From 6 May for a month the workers in all the Good to Wear shops in Britain and Ireland wore black ribbons on their blouses and shirts in tribute to those who were killed in the UV attack on their head office. There was a notice prominently displayed in the shops explaining why the workers were wearing black ribbons. Lizzy Jenkins, Esther's younger sister worked in the Swansea shop.

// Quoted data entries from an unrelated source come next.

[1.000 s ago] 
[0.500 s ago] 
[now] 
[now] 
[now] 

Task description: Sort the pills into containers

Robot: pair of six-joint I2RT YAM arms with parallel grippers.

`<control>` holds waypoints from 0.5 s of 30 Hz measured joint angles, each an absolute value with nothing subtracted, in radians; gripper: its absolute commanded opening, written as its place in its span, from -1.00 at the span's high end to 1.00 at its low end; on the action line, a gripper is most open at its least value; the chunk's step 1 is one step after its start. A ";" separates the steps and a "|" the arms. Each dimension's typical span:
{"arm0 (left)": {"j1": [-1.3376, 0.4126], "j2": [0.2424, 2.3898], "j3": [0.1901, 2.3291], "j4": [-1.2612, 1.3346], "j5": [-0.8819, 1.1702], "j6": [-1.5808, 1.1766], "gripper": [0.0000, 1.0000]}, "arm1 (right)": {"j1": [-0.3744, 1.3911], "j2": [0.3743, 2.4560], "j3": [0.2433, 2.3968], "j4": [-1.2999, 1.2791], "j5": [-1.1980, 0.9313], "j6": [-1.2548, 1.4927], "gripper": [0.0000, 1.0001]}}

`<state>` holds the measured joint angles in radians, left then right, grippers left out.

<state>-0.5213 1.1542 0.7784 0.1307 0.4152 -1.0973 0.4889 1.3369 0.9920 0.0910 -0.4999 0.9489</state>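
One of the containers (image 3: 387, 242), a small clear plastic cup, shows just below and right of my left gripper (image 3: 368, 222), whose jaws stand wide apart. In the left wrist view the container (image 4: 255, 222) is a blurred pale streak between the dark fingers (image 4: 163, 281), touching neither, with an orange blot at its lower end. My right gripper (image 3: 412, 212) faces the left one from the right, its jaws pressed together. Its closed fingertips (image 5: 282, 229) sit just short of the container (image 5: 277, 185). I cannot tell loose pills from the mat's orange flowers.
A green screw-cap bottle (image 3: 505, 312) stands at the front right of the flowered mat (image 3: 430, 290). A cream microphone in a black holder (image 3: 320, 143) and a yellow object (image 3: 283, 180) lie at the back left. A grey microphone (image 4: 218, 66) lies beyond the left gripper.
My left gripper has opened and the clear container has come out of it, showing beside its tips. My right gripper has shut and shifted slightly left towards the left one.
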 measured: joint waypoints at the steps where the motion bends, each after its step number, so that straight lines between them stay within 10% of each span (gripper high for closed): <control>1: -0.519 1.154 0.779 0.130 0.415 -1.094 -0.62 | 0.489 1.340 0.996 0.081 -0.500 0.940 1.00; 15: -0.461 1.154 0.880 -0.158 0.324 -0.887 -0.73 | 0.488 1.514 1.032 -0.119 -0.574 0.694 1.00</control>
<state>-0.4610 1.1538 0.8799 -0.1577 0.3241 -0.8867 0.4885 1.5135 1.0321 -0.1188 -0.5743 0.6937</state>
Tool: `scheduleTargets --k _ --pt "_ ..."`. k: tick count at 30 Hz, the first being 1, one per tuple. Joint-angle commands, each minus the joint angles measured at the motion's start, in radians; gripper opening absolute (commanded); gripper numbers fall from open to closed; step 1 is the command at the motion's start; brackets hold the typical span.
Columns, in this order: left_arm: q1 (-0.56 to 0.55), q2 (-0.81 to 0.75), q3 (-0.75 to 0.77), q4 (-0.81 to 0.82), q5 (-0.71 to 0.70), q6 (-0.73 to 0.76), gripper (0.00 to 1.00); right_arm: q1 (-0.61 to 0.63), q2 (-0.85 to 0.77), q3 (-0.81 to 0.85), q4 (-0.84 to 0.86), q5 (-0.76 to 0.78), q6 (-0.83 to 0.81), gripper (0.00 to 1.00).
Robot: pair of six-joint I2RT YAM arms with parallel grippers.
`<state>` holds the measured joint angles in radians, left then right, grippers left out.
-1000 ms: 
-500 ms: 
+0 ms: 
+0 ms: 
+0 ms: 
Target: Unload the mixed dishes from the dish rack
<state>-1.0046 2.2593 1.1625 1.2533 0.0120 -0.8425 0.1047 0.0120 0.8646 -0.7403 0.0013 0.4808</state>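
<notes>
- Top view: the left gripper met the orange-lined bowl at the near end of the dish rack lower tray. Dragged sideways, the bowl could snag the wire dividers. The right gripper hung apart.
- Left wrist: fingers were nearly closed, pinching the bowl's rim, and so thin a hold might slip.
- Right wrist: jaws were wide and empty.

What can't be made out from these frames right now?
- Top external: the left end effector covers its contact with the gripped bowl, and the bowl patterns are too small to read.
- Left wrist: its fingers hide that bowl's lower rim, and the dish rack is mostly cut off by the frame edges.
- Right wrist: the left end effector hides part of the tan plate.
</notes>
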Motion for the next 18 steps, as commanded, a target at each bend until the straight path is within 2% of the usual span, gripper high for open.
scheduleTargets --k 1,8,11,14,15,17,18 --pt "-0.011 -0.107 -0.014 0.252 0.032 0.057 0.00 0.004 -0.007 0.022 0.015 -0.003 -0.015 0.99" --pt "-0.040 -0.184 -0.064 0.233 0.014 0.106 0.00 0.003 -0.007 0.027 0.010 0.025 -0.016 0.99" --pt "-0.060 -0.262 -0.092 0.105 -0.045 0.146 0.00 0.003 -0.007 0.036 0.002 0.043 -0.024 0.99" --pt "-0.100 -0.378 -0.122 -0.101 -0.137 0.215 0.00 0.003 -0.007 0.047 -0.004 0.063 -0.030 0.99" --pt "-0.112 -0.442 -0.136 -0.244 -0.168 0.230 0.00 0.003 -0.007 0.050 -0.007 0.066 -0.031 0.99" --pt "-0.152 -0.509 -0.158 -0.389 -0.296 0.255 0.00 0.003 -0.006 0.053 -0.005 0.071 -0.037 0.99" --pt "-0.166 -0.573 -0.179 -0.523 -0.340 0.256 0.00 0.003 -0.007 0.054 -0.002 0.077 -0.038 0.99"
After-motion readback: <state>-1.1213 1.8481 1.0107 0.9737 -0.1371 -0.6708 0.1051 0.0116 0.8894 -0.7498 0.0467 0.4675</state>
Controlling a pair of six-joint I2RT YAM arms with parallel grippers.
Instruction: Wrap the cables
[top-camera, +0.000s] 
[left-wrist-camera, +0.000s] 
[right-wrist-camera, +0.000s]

In the House of Commons on 6 May, the Home Secretary, Donald Mackenzie read out the names of those killed by the UV in their attacks on 2, 4 and 5 May. Then the Speaker led MPs in a minute's silence for the victims of the UV, against opposition from Conservative MPs who raised points of order objecting to what they called a partisan act by the Speaker. After the minute's silence the Home Secretary called the atrocities by the UV an attack on democracy. He said that the police were doing all they could to find the perpetrators. In reply to a Commonwealth MP, he said it was not known if they all came from Ireland, or also for Britain. Angharad Griffiths said that 38 out of the 56 people murdered by the UV were women. The murderers hated women.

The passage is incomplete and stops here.